Task:
Return the data that follows, keeping every word and mark unchanged.

*****

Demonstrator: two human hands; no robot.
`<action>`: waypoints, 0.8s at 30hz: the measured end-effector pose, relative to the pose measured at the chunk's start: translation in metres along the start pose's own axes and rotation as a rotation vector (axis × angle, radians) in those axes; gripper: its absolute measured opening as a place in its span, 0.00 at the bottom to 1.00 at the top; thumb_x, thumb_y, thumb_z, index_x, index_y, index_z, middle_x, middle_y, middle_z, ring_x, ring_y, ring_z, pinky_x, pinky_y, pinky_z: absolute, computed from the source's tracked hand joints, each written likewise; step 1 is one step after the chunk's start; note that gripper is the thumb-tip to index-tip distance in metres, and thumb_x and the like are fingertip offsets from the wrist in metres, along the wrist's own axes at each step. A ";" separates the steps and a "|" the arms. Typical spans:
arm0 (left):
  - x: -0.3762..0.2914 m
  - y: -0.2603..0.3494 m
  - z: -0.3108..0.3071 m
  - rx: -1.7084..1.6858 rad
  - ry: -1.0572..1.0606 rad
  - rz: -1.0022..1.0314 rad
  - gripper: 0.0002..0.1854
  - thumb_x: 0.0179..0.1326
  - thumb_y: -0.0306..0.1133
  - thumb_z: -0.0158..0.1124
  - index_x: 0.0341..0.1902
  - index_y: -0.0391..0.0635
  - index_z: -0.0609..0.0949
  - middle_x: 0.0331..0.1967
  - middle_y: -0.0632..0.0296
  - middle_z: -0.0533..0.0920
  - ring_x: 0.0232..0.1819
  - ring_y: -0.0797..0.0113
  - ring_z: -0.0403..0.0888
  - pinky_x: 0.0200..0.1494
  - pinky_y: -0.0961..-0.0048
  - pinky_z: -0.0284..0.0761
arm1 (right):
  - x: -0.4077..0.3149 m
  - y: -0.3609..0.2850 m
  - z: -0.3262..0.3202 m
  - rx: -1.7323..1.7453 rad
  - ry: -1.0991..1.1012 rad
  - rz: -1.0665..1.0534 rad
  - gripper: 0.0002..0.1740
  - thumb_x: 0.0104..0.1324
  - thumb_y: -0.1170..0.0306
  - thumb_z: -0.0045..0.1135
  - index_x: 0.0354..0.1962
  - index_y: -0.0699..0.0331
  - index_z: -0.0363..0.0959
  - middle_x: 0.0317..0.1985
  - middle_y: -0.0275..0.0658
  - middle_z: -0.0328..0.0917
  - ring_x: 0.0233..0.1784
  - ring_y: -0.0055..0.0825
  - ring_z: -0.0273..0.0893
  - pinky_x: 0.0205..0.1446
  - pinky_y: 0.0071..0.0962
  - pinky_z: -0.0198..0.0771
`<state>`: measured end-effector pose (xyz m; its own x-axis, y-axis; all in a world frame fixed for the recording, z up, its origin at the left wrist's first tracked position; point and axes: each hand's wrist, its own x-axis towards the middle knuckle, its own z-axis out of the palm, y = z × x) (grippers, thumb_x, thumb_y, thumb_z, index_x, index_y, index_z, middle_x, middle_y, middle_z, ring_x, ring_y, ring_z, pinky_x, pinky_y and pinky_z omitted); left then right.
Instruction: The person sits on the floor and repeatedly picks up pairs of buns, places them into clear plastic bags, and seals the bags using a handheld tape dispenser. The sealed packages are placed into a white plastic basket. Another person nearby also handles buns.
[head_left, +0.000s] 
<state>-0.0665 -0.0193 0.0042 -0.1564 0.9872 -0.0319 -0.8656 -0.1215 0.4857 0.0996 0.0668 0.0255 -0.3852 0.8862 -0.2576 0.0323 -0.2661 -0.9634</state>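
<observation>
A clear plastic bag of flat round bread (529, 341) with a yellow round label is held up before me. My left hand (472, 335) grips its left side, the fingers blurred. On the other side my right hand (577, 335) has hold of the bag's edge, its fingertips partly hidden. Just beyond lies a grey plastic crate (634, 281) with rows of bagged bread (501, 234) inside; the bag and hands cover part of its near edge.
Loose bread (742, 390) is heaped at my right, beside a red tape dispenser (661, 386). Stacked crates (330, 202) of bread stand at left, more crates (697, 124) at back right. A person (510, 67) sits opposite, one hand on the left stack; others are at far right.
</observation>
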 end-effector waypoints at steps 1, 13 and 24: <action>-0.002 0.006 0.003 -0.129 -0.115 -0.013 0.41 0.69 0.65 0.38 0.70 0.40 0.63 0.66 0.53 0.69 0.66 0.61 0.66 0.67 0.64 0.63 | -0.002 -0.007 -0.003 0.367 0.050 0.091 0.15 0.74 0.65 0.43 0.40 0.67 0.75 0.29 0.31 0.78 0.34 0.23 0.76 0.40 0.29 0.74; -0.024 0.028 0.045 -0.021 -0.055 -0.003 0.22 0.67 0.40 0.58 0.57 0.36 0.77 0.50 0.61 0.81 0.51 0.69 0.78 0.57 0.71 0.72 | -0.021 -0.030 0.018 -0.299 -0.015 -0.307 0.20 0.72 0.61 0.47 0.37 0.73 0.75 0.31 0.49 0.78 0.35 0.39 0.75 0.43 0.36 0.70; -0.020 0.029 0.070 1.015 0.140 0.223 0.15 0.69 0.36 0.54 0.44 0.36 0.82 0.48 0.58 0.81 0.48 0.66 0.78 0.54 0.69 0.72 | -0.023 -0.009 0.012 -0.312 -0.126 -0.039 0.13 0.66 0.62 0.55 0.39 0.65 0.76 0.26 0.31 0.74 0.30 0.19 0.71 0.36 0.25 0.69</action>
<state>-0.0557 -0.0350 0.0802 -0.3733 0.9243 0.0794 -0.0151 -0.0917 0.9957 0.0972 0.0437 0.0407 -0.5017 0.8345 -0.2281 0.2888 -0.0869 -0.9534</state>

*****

Response to the exercise:
Demonstrator: two human hands; no robot.
`<action>`: waypoints, 0.8s at 30hz: the measured end-effector pose, relative to the pose measured at the chunk's start: translation in metres along the start pose's own axes and rotation as a rotation vector (axis × angle, radians) in those axes; gripper: its absolute measured opening as a place in its span, 0.00 at the bottom to 1.00 at the top; thumb_x, thumb_y, thumb_z, index_x, index_y, index_z, middle_x, middle_y, middle_z, ring_x, ring_y, ring_z, pinky_x, pinky_y, pinky_z: absolute, computed from the source's tracked hand joints, each written likewise; step 1 is one step after the chunk's start; note that gripper is the thumb-tip to index-tip distance in metres, and thumb_x and the like are fingertip offsets from the wrist in metres, along the wrist's own axes at each step. A ";" separates the steps and a "|" the arms. Typical spans:
arm0 (left):
  - x: -0.3762..0.2914 m
  - y: -0.2603..0.3494 m
  - z: -0.3108..0.3071 m
  - rx: -1.7084..1.6858 rad
  - ry: -1.0572..1.0606 rad
  - rz: -1.0022..1.0314 rad
  - gripper: 0.0002..0.1854
  - thumb_x: 0.0179..0.1326
  - thumb_y: -0.0306..0.1133
  - thumb_z: -0.0158..0.1124
  - index_x: 0.0341..0.1902
  - index_y: -0.0391..0.0635
  - index_z: -0.0609..0.0949
  - middle_x: 0.0331..0.1967
  - middle_y: -0.0632..0.0296
  - middle_z: -0.0533..0.0920
  - ring_x: 0.0232..0.1819
  - ring_y: -0.0797..0.0113
  - ring_z: -0.0403..0.0888
  - pinky_x: 0.0200..0.1494
  - pinky_y: -0.0961..-0.0048
  - pinky_z: -0.0284..0.0761
arm1 (right):
  - x: -0.4077..0.3149 m
  - y: -0.3609..0.2850 m
  - z: -0.3262..0.3202 m
  - rx: -1.7323..1.7453 rad
  - ry: -1.0991..1.1012 rad
  - rz: -1.0665..1.0534 rad
  - gripper: 0.0002..0.1740
  - thumb_x: 0.0104..0.1324
  - thumb_y: -0.1170..0.0306
  - thumb_z: -0.0045..0.1135
  - index_x: 0.0354..0.1962
  - index_y: -0.0699..0.0331
  - index_z: -0.0363..0.0959
  - middle_x: 0.0317..0.1985
  - middle_y: -0.0275..0.0658
  - middle_z: -0.0328..0.0917
  - ring_x: 0.0233..0.1784
  - ring_y: -0.0055..0.0825
  - ring_z: -0.0273..0.0893
  - pinky_x: 0.0205..0.1446
  - pinky_y: 0.0071..0.0962
  - pinky_z: -0.0198..0.0771
`<state>`: measured end-effector pose (xyz m; its own x-axis, y-axis; all in a world frame fixed for the recording, z up, its origin at the left wrist's first tracked position; point and axes: each hand's wrist, its own x-axis towards the middle knuckle, its own z-axis out of the palm, y = z × x) (grippers, thumb_x, thumb_y, thumb_z, index_x, index_y, index_z, middle_x, middle_y, middle_z, ring_x, ring_y, ring_z, pinky_x, pinky_y and pinky_z omitted); left then right.
Instruction: The person sits on the floor and repeatedly picks up pairs of buns, places them into clear plastic bags, and seals the bags using a handheld tape dispenser. The sealed packages are placed into a white plastic basket. Another person nearby also handles buns.
[head_left, +0.000s] 
<state>-0.0665 -0.0193 0.0042 -0.1564 0.9872 -0.0319 -0.8656 -0.1215 0.4857 0.0996 0.0668 0.0255 -0.3852 0.8862 -0.2576 0.0323 -0.2661 -0.9634</state>
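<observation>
A clear plastic bag of flat round bread (529, 341) with a yellow round label is held up before me. My left hand (472, 335) grips its left side, the fingers blurred. On the other side my right hand (577, 335) has hold of the bag's edge, its fingertips partly hidden. Just beyond lies a grey plastic crate (634, 281) with rows of bagged bread (501, 234) inside; the bag and hands cover part of its near edge.
Loose bread (742, 390) is heaped at my right, beside a red tape dispenser (661, 386). Stacked crates (330, 202) of bread stand at left, more crates (697, 124) at back right. A person (510, 67) sits opposite, one hand on the left stack; others are at far right.
</observation>
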 end-effector waypoints at steps 1, 13 and 24: <action>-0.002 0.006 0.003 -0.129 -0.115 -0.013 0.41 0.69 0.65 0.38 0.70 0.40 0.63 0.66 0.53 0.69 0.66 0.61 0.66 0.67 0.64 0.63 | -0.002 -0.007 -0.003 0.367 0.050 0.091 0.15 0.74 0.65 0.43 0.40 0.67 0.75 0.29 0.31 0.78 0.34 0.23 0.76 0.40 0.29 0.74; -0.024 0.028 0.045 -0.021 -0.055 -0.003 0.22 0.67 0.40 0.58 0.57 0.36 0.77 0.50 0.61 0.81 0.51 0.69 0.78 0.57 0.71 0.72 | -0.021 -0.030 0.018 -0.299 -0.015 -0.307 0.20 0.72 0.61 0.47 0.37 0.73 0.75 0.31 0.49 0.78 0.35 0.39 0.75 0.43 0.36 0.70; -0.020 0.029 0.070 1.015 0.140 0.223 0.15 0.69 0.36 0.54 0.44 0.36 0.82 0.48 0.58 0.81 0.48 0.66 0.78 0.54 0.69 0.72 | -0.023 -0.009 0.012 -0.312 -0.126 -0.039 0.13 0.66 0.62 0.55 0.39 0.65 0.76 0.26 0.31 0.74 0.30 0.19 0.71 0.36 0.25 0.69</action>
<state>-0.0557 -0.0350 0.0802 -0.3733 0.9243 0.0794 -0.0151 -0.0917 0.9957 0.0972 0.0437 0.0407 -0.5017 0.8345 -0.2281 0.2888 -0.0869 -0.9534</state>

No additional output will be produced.